Issue 4: Missing source in Software Heritage and/or Disarchive database
These packages are missing g-wrap-1.9.7.tar.gz
, libtirpc-1.2.5.tar.bz2
,
tdb-1.4.3.tar.gz
, guile-cairo-1.10.0.tar.gz
, guile-lib-0.2.6.1.tar.gz
and guile-charting-0.2.0.tar.gz
. For all of them, the content seems stored
in Software Heritage but because they are compressed archives, their
intrinsic identifier (integrity checksum) is not enough here for finding
back this content.
Consider one specific example. The paper requires the Lout batch document
formatter at various versions: from 3.20
to 3.29
. All these ten versions
are compressed tarballs.
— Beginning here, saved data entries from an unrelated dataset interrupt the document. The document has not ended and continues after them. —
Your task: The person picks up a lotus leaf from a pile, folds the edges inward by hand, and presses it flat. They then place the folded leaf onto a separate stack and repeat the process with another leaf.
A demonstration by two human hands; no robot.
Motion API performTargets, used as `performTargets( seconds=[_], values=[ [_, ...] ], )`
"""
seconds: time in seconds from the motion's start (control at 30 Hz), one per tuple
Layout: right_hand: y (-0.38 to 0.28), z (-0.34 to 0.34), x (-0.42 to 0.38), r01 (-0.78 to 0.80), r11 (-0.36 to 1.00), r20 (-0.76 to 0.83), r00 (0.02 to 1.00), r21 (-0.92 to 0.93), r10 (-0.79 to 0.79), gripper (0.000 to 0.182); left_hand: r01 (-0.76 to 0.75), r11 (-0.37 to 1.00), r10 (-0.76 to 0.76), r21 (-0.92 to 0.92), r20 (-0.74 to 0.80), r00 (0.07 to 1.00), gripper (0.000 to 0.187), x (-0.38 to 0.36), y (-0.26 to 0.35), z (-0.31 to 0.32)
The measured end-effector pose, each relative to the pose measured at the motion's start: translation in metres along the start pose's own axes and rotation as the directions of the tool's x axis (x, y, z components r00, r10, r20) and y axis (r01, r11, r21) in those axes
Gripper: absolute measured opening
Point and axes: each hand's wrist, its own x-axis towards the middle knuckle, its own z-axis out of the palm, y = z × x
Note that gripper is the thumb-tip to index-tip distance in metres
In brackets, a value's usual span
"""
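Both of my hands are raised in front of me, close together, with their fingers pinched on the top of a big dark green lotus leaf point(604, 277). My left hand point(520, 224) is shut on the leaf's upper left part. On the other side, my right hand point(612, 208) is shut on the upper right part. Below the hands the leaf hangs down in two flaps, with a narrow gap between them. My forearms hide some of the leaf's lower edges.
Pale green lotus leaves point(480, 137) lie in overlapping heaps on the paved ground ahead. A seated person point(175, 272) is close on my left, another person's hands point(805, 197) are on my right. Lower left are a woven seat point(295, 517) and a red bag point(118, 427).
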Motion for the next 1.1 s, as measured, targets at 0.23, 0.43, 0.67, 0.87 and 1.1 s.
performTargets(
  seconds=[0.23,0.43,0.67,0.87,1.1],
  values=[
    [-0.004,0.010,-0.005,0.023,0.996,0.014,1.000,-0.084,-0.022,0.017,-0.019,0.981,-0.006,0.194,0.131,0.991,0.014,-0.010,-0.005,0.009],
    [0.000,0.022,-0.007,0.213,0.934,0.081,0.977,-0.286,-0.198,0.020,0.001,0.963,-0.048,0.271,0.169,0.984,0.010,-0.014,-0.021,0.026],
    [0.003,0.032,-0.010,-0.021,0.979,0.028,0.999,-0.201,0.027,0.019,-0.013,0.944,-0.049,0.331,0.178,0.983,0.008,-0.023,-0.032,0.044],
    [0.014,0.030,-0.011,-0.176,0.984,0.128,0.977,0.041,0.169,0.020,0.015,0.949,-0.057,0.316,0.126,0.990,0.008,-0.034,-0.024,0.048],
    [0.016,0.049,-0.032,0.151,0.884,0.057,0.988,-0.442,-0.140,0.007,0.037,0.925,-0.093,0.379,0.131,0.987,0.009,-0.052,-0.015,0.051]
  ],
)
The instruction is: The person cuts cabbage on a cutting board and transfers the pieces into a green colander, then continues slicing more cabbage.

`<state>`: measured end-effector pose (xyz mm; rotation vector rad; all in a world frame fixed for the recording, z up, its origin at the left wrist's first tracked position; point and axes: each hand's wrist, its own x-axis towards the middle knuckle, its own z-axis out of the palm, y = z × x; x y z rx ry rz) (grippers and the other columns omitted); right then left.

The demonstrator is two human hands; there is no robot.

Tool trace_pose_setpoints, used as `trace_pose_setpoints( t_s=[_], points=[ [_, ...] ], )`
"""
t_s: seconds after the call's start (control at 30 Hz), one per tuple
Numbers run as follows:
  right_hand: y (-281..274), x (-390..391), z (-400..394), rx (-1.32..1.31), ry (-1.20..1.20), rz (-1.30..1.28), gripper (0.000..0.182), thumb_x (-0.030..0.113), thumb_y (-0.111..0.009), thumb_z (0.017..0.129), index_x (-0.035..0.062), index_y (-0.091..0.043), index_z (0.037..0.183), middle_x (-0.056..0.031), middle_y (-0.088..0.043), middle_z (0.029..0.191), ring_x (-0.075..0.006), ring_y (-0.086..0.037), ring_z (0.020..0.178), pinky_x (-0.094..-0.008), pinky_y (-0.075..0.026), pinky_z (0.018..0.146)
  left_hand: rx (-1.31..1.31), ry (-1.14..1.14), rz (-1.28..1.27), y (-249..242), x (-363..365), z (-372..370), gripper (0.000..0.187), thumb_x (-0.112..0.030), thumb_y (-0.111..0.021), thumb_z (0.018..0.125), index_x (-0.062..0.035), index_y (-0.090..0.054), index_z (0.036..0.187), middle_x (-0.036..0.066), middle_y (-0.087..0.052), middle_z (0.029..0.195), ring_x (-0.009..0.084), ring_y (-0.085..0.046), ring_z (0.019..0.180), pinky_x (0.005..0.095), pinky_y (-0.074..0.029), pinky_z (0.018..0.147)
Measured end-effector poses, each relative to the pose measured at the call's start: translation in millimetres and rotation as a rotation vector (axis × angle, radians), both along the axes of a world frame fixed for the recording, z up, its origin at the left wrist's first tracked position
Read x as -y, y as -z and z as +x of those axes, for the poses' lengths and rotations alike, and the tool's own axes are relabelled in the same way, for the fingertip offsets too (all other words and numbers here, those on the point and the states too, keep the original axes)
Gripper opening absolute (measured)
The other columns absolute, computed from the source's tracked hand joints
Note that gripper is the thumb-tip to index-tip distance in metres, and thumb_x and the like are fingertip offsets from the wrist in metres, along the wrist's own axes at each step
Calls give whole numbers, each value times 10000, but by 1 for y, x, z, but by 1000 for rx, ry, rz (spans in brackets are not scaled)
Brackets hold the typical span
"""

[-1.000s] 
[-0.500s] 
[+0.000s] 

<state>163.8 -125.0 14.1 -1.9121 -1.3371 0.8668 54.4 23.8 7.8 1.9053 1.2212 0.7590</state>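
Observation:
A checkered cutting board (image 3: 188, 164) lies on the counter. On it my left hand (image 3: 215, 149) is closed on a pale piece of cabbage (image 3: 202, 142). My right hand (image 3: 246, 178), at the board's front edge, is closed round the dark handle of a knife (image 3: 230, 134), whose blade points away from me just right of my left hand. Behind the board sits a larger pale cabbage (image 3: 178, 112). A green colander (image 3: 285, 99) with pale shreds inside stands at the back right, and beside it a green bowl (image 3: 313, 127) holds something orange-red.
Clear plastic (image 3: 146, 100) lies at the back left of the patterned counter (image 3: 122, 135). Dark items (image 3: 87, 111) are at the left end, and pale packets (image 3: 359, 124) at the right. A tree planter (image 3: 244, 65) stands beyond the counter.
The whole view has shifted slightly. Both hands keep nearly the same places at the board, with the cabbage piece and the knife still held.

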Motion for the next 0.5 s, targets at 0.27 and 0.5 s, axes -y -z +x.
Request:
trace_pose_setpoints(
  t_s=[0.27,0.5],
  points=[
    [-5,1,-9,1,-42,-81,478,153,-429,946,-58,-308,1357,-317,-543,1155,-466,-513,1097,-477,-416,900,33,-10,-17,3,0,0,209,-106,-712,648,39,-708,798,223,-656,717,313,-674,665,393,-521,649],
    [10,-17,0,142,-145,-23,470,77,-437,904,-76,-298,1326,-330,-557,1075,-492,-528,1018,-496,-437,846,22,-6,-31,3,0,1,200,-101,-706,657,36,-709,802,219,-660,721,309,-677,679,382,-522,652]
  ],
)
What is interesting is that, for 8 of them, the
compressed tarball is downloaded from Software Heritage without any specific
problem. For instance, version 3.21
,
Starting download of /gnu/store/85rzg535gscw7sf6q4wrlnq1yq3v0xzk-lout-3.21.tar.gz From https://archive.softwareheritage.org/api/1/content/sha256:098467c7f747cf5bd1cf966270384d0c3f8c795b843cbb0304728e118909b7ce/raw/... downloading from https://archive.softwareheritage.org/api/1/content/sha256:098467c7f747cf5bd1cf966270384d0c3f8c795b843cbb0304728e118909b7ce/raw/ ... raw/ 1.7MiB 10.3MiB/s 00:00 ▕██████████████████▏ 100.0% successfully built /gnu/store/9cip8x8hql06mw2vaj0vh59k8ka435cr-lout-3.21.tar.gz.drv
However, for the versions 3.20
and 3.28
, it fails with:
Starting download of /gnu/store/yp7vj9hgzqz92vhw0wi17nl78m722bzw-lout-3.20.tar.gz From https://archive.softwareheritage.org/api/1/content/sha256:af62b850b8b410d427049f1152fa0217fc7ed77d4cd3ec73e0f30e2aa644926b/raw/... download failed "https://archive.softwareheritage.org/api/1/content/sha256:af62b850b8b410d427049f1152fa0217fc7ed77d4cd3ec73e0f30e2aa644926b/raw/" 404 "Not Found" Starting download of /gnu/store/yp7vj9hgzqz92vhw0wi17nl78m722bzw-lout-3.20.tar.gz From https://web.archive.org/web/20230630183701/http://download.savannah.gnu.org/releases/lout/lout-3.20.tar.gz... In procedure getaddrinfo: Name or service not known Trying to use Disarchive to assemble /gnu/store/yp7vj9hgzqz92vhw0wi17nl78m722bzw-lout-3.20.tar.gz... could not find its Disarchive specification failed to download "/gnu/store/yp7vj9hgzqz92vhw0wi17nl78m722bzw-lout-3.20.tar.gz" from "mirror://savannah/lout/lout-3.20.tar.gz" builder for `/gnu/store/y8lg3kdd12if1rnhfqdipcmrg16n98lj-lout-3.20.tar.gz.drv' failed to produce output path `/gnu/store/yp7vj9hgzqz92vhw0wi17nl78m722bzw-lout-3.20.tar.gz' build of /gnu/store/y8lg3kdd12if1rnhfqdipcmrg16n98lj-lout-3.20.tar.gz.drv failed
Other said, it is not straightforward to have the guarantee for a robust coverage with a fallback to a supported archive as Software Heritage. It is where Disarchive shines and needs a lot of love! Here the Disarchive specification is missing, hence the hole.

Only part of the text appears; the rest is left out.